Prime Minister Binyamin Netanyahu is attempting to pin US President Barack Obama into
a corner by demanding the US president delineate "little red lines"
which if passed would prompt US military action against Iran's nuclear
facilities, US Secretary of Defense Leon Panetta claimed Friday night.
In an interview with Foreign Policy's
National Security Channel, Panetta dismissed Netanyahu's engagement of
Obama on the issue of preemption, saying, "The fact is [that]
presidents of the United States, prime
ministers of Israel or any other country - leaders of these countries
don't have, you know, a bunch of little red lines that determine their
decisions."
"What they have," Panetta asserted "are facts that are presented to them
about what a country is up to, and then they weigh what kind of action
is needed to be taken in order to deal with that situation.

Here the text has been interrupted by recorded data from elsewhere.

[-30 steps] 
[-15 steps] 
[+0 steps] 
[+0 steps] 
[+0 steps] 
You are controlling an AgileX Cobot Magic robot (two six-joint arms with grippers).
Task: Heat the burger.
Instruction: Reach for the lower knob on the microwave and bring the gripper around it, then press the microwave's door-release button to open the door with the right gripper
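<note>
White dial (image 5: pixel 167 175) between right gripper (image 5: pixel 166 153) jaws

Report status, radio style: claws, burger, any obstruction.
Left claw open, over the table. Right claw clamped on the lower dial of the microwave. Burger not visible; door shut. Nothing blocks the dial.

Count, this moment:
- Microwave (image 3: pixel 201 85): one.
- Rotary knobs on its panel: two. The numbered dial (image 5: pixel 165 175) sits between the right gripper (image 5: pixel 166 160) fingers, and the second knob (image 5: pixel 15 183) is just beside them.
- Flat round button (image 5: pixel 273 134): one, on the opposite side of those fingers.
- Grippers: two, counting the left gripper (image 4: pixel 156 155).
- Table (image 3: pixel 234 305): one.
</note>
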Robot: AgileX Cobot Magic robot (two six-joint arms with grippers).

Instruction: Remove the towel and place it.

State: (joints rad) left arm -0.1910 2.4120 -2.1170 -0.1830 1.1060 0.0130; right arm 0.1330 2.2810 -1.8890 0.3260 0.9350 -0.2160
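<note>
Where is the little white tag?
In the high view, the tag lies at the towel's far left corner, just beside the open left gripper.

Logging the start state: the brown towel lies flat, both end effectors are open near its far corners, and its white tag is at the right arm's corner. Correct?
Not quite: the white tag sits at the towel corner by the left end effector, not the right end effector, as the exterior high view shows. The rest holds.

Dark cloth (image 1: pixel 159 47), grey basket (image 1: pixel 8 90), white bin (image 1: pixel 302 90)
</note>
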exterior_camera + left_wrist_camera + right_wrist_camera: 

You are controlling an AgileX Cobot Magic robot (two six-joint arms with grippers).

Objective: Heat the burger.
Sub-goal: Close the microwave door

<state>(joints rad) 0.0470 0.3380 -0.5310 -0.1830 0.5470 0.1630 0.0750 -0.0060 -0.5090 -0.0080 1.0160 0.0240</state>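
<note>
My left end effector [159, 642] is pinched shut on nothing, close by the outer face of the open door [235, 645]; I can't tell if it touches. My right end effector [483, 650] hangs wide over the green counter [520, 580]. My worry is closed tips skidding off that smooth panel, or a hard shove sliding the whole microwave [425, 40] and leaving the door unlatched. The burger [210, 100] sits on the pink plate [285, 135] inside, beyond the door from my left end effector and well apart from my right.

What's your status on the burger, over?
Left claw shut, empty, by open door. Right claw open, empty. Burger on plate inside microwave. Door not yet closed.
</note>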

I mean,
that's the real world. Red lines are kind of political arguments that
are used to try to put people in a corner."

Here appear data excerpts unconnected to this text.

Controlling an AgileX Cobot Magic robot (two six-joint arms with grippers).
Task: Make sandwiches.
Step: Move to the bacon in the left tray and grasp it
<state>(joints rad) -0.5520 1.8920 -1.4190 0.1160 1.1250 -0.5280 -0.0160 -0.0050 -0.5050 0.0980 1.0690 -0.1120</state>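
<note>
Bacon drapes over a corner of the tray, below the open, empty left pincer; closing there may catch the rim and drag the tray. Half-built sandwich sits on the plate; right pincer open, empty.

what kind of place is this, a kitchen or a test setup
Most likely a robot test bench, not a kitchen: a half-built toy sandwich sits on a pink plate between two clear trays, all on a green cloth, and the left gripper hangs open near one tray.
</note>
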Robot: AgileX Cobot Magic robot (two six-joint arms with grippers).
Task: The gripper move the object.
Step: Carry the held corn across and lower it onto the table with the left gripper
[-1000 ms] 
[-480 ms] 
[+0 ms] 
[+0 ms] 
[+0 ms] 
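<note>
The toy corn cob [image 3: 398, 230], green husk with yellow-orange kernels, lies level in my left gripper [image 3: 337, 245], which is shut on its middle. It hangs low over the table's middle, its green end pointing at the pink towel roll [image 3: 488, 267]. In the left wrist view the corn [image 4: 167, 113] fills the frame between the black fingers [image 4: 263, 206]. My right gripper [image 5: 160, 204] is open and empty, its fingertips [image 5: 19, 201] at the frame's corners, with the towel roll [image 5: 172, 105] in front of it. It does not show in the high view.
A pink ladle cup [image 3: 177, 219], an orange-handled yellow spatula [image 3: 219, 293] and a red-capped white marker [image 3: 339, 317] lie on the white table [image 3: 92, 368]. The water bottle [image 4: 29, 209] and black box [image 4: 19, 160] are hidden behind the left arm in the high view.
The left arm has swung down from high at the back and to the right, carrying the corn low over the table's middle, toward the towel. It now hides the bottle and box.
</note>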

Despite the apparent friction between the US and Israel over Iran, Panetta dismissed
the notion of a rupture in relations between the two countries.
"Let's
just say, when you have friends like Israel you engage in vigorous
debates about how you confront these issues," he said. "And that's
what's going on."

When asked about the ongoing protests throughout the Middle East and North Africa over the the Innocence of Muslims
film, Panetta confirmed the US had upped its preparedness by positioning forces that could be deployed to as
many as 18 countries in the event they are needed to quell unrest.
Panetta
said that the US is "paying particular attention" to a number of
countries in the region, where demonstrations erupted this week in
defiance of a US-based amateur movie which denigrated the Islamic
prophet Mohammed.
While Panetta admitted the region is
experiencing "convulsions" following last year's Arab Spring, and that
al-Qaida and other terrorist elements are trying to capitalize on the
resulting power vacuum, he nonetheless warned against discounting the
general shift towards democracy. "[O]ne demonstration of extremists," he
said, "any more than a Ku Klux Klan demonstration in the United States,
is not necessarily reflective of what the rest of the country feels."
With
respect to the attack on the US' mission in Bengahzi, Libya, in which
Ambassador Chris Stevens, two former Navy SEALs, and a State Department
worker were killed, Panetta reiterated that authorities had yet to
identify the perpetrators. According to the defense secretary, "it's
something that's under assessment and under investigation, to determine
just exactly what happened here."
He conceded, however, that
al-Qaida has become more active in Libya and across North Africa, but
denied that this reality conflicts with his statement last year that the
terror group was nearing "strategic defeat."
"The al-Qaida that
attacked the United States of America on 9/11, we have gone after in a
big way," he said," but "we always knew that we would have to continue
to confront elements of extremism elsewhere as well."